### HOW TO COMPLETE THIS TASK
Find the line with "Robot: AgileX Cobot" and the line with "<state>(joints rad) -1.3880" in the entries below; output exactly those two lines, every line between them, and no others.

### PROVIDED ENTRIES
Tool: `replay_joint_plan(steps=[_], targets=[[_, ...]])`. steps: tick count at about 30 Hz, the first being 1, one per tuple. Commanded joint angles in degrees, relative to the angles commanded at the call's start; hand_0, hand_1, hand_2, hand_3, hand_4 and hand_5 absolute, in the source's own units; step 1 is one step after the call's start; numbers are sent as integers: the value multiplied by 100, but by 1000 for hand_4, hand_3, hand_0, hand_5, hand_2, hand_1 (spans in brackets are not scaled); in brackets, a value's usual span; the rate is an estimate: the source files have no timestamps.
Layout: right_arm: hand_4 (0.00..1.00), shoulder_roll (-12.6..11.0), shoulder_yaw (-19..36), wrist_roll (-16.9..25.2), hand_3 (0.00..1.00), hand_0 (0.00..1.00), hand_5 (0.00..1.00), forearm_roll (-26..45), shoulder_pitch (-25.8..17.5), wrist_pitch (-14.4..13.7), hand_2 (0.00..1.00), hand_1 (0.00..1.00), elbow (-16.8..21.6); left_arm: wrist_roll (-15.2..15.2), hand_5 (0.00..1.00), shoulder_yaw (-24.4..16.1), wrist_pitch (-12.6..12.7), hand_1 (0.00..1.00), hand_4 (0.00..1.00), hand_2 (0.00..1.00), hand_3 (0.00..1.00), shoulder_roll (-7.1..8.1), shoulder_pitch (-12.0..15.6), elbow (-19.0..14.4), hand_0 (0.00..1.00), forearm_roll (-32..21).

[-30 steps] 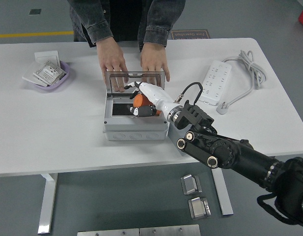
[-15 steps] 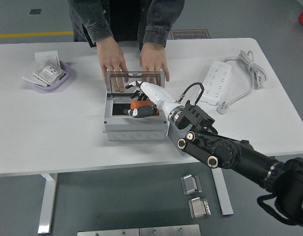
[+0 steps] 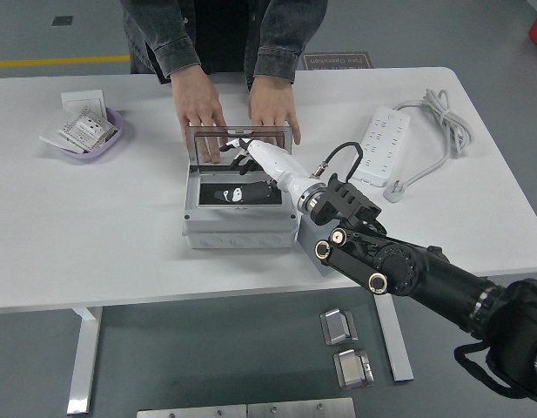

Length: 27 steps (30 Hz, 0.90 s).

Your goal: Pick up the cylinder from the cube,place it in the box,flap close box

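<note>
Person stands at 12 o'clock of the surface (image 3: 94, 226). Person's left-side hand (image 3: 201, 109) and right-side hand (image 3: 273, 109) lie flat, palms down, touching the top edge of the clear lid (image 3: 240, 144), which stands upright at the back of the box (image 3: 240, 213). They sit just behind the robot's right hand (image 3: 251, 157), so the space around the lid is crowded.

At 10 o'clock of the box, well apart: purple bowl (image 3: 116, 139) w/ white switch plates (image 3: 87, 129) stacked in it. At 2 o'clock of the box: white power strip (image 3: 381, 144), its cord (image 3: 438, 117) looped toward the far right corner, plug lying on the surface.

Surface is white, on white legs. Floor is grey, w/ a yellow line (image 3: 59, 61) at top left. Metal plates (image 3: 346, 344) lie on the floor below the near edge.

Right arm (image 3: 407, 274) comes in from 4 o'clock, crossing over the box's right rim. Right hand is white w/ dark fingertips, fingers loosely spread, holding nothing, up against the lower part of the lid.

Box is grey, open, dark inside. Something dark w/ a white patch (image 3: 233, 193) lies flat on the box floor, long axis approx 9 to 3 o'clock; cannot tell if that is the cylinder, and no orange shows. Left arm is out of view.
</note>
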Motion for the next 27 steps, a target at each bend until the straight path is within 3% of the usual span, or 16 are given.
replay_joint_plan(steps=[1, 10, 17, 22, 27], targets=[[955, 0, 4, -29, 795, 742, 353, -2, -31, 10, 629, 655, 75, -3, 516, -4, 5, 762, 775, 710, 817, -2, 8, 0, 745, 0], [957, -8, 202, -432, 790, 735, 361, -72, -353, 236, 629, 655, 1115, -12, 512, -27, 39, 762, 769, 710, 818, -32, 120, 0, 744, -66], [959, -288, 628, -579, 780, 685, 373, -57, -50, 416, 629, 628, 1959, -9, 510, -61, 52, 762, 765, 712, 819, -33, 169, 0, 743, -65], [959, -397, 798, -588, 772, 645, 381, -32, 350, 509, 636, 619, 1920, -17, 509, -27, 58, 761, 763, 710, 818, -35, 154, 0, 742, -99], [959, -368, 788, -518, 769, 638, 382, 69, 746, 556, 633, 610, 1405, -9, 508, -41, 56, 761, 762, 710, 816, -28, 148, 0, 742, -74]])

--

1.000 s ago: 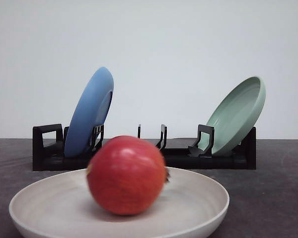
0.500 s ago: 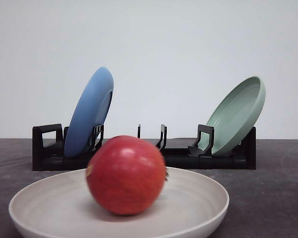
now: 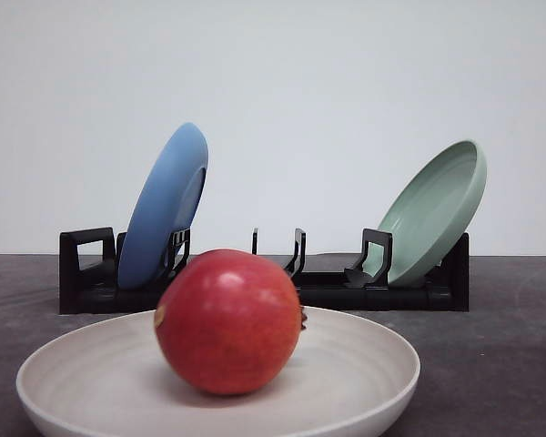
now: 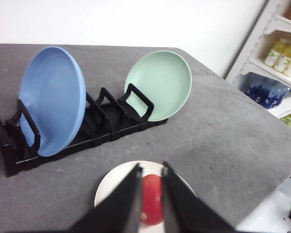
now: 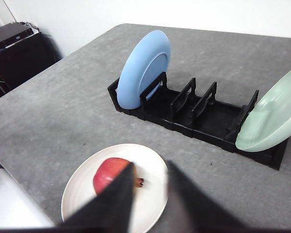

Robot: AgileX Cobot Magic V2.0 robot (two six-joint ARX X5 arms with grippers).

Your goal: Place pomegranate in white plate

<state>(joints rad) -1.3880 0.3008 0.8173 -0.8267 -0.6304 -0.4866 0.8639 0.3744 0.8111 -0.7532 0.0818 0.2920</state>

### RESPONSE TO THE TASK
Robot: AgileX Cobot Magic V2.0 robot (two six-joint ARX X5 arms with grippers).

Your goal: Place pomegranate in white plate

<state>(joints rad) -1.3880 0.3008 0.8173 -0.8267 -0.6304 -0.4866 0.8639 0.3744 0.8111 -0.7532 0.0818 0.2920</state>

The complete answer has been presented.